Data listing:
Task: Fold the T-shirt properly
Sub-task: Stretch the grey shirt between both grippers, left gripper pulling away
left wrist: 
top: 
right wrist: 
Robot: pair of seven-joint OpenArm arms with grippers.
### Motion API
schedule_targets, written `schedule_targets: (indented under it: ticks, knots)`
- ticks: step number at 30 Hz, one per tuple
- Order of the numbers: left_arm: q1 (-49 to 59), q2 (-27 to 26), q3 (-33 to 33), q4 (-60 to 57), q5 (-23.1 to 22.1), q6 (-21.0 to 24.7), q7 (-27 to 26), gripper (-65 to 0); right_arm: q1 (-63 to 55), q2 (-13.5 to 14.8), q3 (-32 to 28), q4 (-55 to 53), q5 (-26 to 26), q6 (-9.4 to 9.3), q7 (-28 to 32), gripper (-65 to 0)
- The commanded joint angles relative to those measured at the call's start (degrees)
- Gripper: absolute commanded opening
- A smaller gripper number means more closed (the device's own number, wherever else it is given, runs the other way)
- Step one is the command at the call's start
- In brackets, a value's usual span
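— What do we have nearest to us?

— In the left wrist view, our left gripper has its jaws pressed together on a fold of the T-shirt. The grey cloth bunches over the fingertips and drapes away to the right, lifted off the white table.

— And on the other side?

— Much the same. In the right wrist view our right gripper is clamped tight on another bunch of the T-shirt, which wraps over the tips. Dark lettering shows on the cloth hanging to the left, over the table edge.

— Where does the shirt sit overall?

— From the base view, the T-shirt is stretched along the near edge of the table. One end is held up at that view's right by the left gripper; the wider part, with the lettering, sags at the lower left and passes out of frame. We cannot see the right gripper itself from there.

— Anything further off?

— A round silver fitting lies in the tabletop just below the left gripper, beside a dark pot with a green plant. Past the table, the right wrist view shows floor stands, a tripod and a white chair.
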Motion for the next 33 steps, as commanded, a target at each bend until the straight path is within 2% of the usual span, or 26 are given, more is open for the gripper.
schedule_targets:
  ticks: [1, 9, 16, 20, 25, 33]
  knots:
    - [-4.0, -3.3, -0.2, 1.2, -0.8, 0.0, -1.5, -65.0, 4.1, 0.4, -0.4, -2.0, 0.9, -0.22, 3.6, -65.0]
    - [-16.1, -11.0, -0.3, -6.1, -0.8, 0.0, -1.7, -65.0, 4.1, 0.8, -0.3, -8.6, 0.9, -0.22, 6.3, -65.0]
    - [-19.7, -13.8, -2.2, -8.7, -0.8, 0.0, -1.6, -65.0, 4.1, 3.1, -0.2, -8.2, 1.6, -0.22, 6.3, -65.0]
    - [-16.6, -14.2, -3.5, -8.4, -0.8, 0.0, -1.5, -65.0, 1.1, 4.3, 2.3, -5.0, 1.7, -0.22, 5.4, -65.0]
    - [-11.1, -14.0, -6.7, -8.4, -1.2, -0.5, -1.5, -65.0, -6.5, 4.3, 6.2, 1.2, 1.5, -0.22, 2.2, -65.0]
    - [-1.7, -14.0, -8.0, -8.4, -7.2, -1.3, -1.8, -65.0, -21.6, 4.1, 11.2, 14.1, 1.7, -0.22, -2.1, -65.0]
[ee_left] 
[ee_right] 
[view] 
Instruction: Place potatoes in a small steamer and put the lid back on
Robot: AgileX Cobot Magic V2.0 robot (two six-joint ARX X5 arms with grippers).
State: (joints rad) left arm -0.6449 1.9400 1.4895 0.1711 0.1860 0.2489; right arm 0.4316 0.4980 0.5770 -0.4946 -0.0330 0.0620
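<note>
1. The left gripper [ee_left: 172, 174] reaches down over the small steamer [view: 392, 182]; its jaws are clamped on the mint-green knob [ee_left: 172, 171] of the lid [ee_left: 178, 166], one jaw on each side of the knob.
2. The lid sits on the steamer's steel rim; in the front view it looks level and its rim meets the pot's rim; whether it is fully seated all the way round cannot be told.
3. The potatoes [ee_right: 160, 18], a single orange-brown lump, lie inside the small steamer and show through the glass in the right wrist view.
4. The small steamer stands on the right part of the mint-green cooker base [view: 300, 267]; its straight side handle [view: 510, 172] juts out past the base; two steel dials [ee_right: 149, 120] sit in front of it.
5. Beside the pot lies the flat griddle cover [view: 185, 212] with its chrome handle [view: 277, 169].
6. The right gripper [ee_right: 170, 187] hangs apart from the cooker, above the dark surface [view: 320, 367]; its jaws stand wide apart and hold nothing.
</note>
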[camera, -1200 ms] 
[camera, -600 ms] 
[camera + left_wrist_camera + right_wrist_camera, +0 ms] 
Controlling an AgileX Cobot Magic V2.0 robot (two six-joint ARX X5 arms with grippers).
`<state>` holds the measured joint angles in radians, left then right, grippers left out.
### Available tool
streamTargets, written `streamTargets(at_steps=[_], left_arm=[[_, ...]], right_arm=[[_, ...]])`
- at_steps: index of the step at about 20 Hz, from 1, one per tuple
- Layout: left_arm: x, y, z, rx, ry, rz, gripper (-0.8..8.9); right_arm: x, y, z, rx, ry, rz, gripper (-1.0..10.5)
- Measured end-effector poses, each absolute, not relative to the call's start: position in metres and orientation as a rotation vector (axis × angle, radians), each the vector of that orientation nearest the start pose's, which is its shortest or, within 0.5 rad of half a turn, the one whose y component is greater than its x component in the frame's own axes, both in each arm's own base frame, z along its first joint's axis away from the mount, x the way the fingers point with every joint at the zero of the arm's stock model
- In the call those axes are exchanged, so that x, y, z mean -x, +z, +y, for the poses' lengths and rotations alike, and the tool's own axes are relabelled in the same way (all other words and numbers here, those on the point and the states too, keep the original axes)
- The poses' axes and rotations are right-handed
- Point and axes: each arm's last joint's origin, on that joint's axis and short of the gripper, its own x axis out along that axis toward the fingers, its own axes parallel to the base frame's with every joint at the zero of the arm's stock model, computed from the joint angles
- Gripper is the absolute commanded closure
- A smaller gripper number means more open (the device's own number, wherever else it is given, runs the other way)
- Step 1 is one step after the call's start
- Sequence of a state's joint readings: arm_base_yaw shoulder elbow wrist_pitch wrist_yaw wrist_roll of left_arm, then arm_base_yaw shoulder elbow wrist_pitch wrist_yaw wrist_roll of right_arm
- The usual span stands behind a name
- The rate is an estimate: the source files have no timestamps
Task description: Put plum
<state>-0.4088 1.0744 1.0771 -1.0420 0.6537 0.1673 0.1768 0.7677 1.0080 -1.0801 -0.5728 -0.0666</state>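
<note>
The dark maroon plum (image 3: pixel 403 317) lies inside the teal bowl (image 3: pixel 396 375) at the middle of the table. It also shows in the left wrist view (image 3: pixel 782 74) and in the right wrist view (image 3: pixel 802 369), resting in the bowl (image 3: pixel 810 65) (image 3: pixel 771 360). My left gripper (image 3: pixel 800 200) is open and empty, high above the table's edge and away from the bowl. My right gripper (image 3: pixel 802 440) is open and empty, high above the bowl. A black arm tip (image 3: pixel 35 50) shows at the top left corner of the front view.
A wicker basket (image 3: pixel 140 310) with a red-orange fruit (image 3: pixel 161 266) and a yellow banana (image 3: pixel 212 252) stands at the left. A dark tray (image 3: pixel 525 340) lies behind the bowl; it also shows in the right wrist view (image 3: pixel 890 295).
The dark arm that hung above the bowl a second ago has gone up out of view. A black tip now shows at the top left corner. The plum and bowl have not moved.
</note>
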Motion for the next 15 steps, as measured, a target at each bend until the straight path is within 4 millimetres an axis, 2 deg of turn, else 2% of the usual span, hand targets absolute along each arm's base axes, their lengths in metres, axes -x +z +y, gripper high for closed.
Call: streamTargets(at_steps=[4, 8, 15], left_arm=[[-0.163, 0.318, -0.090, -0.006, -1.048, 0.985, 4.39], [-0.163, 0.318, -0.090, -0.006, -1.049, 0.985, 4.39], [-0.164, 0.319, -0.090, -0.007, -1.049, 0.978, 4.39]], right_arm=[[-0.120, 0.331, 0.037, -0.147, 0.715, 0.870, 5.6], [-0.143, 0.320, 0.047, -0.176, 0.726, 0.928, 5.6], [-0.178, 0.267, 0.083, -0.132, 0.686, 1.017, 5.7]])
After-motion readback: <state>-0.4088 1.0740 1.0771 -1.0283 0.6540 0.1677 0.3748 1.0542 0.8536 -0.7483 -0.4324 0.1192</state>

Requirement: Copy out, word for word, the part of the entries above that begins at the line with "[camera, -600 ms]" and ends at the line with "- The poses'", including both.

Solution to this task:
[camera, -600 ms] 
[camera + left_wrist_camera + right_wrist_camera, +0 ms] 
Controlling an AgileX Cobot Magic V2.0 robot (two six-joint ARX X5 arms with grippers).
`<state>` holds the measured joint angles in radians, left then right, grippers left out.
### Available tool
streamTargets, written `streamTargets(at_steps=[_], left_arm=[[_, ...]], right_arm=[[_, ...]])`
- at_steps: index of the step at about 20 Hz, from 1, one per tuple
- Layout: left_arm: x, y, z, rx, ry, rz, gripper (-0.8..8.9); right_arm: x, y, z, rx, ry, rz, gripper (-1.0..10.5)
- Measured end-effector poses, each absolute, not relative to the call's start: position in metres and orientation as a rotation vector (axis × angle, radians), each the vector of that orientation nearest the start pose's, which is its shortest or, within 0.5 rad of half a turn, the one whose y component is greater than its x component in the frame's own axes, both in each arm's own base frame, z along its first joint's axis away from the mount, x the way the fingers point with every joint at the zero of the arm's stock model
- In the call those axes are exchanged, so that x, y, z mean -x, +z, +y, for the poses' lengths and rotations alike, and the tool's own axes are relabelled in the same way (all other words and numbers here, those on the point and the states too, keep the original axes)
- The poses' axes and rotations are right-handed

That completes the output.